NARCOTICS IN LOCAL ANESTHESIA

The ideal method of performing operations on a conscious patient without mental or phyiscal discomfort requires a balanced use of sedatives, analgesics, and anesthesia. Premedication to local anethesia aims to diminish psychic reactions and painful sensations. In minor ambulatory procedures it is not necessary; before major surgical operations the restless night, fear, and anxiety not only exhaust the patient but may cause definite bodily changes. Ordinarily sedatives of the barbituric acid series are sufficient for this purpose. The most frequent causes of toxic symptoms after local anesthesia are excessive premedication, error in the concentration of the solution of local anesthetic used, inadvertent intravenous or intraspinal injection and an individual hypersensitivity to cocaine, procaine hydrochloride or other local anesthesia.

ABUSES OF NARCOTICS AND ADDICION

The problem of narcotic addiction merits the attention of physicians for many reasons and at this time in particular results in an enormous diversion of narcotic drugs from their field of proper employment.

Narcotics may be defined as agents that lessen the relation of the central nervous system to external as well as internal conditions of the body. They act by freeing the mind more or less from the thraldom of the senses, and therein lies their value as well as their danger. It is the "ease and ignorance" with which one may be relieved of a great multiplicity of symptoms by means of narcotics that makes their use an ever present temptation to patient and physician alike; and it is only by patients forswearing self-medication and by physicians adopting certain definite rules regarding their employment that the abuse of narcotics can be guarded against.
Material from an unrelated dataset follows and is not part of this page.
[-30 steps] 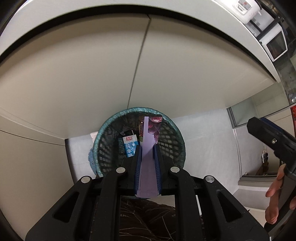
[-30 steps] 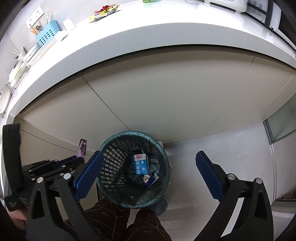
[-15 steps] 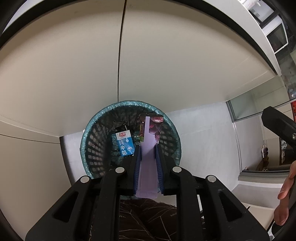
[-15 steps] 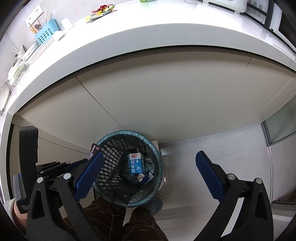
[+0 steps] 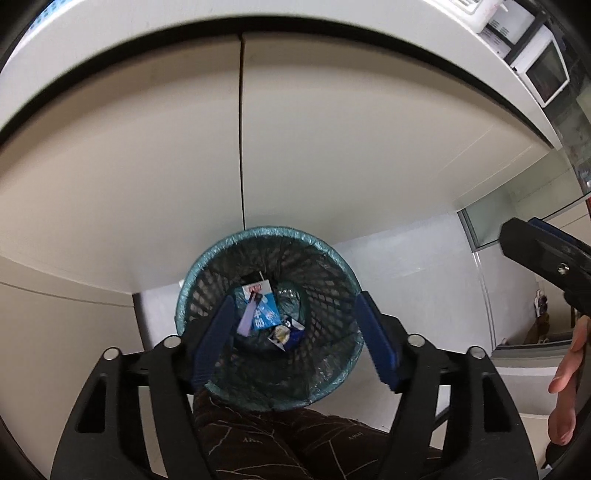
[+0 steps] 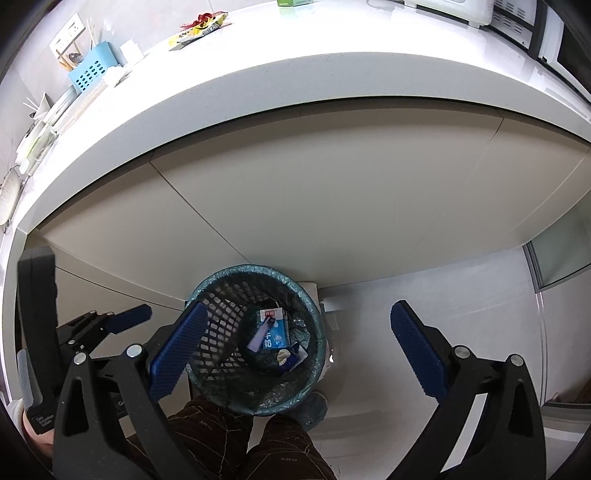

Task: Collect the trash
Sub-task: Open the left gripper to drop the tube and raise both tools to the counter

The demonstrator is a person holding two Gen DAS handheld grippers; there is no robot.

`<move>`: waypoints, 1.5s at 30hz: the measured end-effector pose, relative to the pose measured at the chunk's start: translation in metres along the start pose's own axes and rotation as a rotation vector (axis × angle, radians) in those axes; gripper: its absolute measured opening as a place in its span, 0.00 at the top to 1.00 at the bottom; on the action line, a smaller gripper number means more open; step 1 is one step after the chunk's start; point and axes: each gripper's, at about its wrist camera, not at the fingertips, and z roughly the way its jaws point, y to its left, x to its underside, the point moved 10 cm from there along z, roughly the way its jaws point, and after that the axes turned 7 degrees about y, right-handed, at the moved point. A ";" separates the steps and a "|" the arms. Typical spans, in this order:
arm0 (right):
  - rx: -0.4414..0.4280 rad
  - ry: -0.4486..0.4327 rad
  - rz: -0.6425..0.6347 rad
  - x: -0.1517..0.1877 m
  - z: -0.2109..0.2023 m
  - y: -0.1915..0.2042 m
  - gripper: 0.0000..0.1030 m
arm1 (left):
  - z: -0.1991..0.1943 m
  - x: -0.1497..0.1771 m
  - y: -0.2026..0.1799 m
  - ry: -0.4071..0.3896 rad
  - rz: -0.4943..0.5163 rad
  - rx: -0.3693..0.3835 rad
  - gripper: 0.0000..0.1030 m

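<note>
1. Released since half a second ago: the flat lilac paper packet (image 5: 246, 316), then clamped between the left gripper (image 5: 293, 332) pads, now lying loose inside the round teal-lined black mesh waste basket (image 5: 207, 258).
2. Left gripper now spread wide, blue ribbed pads either side of the basket mouth, nothing between them.
3. Packet resting tilted on a blue-and-white milk carton (image 5: 263, 306) at the basket bottom; seen likewise from the right wrist, packet (image 6: 258, 336) on carton (image 6: 275, 330).
4. Beside the carton, a small crumpled blue-and-white wrapper (image 5: 286, 332).
5. Right gripper (image 6: 299, 354) also wide apart and empty, hovering above the basket (image 6: 207, 291), with the left gripper visible at its left.
6. Basket standing on the pale tiled floor (image 6: 461, 288) against cream cabinet doors (image 6: 332, 192) under a white countertop (image 6: 332, 74).
7. On the countertop: a light-blue perforated holder (image 6: 90, 75) and a yellow snack packet (image 6: 199, 29).
8. Dark brown patterned trousers (image 5: 288, 439) below the basket.
</note>
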 end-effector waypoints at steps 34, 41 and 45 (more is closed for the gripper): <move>-0.044 -0.312 -0.091 -0.135 -0.133 0.056 0.07 | -0.230 -0.105 0.047 -0.367 -0.064 -0.026 0.06; -0.043 -0.340 -0.108 -0.165 -0.147 0.069 0.07 | -0.256 -0.135 0.067 -0.402 -0.093 -0.037 0.06; -0.043 -0.352 -0.107 -0.181 -0.153 0.074 0.07 | -0.270 -0.153 0.078 -0.428 -0.097 -0.037 0.06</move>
Thus, narcotics should never be employed to remove a diagnostically indispens able symptom. As an illustration, the old and well-worn warning against the use of opium in appendicitis at once comes to mind. In a case of appendical colic, for instance, in which operation may or may not be required, the administration of an opiate may, by the comfort it gives, create the impression that the patient is getting well and obscure the fact that inflammation is setting in and perforation is threatening or has occurred, and immediate operation is required to save life. One may relieve the pain of a strangulated hernia or an intussusception by an opiate and even check the vomiting, so that it may seem that all is well when, as a matter of fact, the patient's death is commencing with necrosis of the bowel. Nothing is easier than to remove the results of fatigue-headache, backache, nervous irritability, insomnia-by narcotics; nothing is worse, unless the fatigue is due merely to temporary overexertion. When the excessive strain is habitual and the demand for the relief of its ill effects also becomes habitual and is gratified, one is driving head on to a serious wreck. A rest treatment is needed, not dope. It is unfortunate that the term "rest cure" has become so intimately associated with the famous Weir Mitchell prescription. It should be recognized that there may be all sorts and degrees of rest treatment. For instance, a regular afterdinner nap is one of these and it will often do the distracted and harassed housewife or businessman more good than any amount of medicine.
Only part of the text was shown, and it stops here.